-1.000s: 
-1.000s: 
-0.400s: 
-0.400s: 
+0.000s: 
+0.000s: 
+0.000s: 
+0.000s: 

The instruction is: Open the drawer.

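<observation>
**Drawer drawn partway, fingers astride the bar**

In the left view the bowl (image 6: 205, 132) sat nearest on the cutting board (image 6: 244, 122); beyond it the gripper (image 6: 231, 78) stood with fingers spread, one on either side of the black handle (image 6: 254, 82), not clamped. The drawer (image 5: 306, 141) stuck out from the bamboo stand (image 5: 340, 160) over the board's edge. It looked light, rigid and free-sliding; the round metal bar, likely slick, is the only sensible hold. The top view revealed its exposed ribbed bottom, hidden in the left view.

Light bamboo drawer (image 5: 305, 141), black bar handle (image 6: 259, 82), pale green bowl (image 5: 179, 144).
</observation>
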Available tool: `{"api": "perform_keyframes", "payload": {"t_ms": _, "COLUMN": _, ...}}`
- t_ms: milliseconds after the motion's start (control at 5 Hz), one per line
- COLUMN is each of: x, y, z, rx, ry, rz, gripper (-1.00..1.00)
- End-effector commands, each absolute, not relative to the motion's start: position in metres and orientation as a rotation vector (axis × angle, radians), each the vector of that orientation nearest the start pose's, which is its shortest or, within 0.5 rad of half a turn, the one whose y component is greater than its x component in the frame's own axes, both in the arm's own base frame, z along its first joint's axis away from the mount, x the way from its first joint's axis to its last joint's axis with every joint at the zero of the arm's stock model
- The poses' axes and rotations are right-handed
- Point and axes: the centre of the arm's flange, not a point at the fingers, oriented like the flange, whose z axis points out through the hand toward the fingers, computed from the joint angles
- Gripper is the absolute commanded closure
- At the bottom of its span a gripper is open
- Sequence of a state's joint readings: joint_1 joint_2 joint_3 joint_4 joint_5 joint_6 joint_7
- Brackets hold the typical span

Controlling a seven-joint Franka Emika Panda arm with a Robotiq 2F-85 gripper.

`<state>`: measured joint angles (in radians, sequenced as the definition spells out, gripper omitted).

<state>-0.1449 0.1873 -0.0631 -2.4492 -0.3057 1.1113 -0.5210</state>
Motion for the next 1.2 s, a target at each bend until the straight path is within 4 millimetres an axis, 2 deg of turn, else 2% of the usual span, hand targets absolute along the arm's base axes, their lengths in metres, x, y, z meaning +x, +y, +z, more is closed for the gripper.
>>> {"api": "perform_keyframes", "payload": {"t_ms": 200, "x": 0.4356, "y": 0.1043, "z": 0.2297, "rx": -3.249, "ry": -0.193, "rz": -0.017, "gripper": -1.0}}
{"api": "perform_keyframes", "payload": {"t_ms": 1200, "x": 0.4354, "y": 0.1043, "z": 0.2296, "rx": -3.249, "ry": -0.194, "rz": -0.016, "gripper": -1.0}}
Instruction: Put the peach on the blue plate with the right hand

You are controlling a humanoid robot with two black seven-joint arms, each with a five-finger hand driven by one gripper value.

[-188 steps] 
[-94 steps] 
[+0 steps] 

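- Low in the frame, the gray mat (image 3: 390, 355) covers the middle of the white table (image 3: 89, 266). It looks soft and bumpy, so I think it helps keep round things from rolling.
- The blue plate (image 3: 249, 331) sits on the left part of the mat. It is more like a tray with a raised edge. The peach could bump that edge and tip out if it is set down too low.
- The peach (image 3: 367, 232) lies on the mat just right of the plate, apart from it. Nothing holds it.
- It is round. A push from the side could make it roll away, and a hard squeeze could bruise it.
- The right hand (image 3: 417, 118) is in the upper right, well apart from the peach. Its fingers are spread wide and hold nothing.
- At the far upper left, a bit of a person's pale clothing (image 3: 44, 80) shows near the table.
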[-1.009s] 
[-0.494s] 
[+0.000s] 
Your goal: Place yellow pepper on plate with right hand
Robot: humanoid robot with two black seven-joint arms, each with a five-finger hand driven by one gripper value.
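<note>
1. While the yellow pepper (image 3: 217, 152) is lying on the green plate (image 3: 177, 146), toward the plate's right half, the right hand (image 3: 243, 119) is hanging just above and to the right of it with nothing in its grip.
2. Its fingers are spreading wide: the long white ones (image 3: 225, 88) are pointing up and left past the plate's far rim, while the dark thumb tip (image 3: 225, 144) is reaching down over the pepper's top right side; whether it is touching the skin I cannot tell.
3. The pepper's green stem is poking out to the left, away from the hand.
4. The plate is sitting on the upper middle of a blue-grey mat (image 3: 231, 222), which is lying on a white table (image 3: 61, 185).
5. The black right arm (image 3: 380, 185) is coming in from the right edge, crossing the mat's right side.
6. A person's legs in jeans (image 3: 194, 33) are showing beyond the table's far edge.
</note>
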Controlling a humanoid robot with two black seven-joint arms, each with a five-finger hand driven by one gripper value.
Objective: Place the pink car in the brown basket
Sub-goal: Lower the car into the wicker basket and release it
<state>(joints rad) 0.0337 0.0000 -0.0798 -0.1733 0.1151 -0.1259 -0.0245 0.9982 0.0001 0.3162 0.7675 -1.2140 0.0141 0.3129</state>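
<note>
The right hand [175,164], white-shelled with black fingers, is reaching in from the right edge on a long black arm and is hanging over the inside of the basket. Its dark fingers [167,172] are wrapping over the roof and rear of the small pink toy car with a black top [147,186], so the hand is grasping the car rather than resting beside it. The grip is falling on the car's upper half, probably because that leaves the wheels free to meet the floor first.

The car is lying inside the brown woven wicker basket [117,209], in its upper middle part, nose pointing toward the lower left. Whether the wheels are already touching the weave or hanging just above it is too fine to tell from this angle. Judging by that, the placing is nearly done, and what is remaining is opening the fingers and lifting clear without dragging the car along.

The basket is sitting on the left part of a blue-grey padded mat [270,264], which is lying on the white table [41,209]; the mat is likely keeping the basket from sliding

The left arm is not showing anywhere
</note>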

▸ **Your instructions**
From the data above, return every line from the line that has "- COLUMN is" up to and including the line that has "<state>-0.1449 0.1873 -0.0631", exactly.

▸ **Response**
- COLUMN is each of: x, y, z, rx, ry, rz, gripper (-1.00..1.00)
- End-effector commands, each absolute, not relative to the motion's start: position in metres and orientation as a rotation vector (axis × angle, radians), each the vector of that orientation nearest the start pose's, which is its shortest or, within 0.5 rad of half a turn, the one whose y component is greater than its x component in the frame's own axes, both in the arm's own base frame, z along its first joint's axis away from the mount, x the way from its first joint's axis to its last joint's axis with every joint at the zero of the arm's stock model
- The poses' axes and rotations are right-handed
- Point and axes: the centre of the arm's flange, not a point at the fingers, oriented like the flange, whose z axis points out through the hand toward the fingers, computed from the joint angles
- Gripper is the absolute commanded closure
- At the bottom of its span a gripper is open
- Sequence of a state's joint readings: joint_1 joint_2 joint_3 joint_4 joint_5 joint_6 joint_7
- Brackets hold the typical span

Controlling a seven-joint Franka Emika Panda arm with a Robotiq 2F-85 gripper.

`<state>`: measured joint angles (in radians, sequenced as the definition spells out, gripper omitted).

<state>-0.1449 0.1873 -0.0631 -2.4492 -0.3057 1.1113 -0.5210</state>

The required output has been supplied.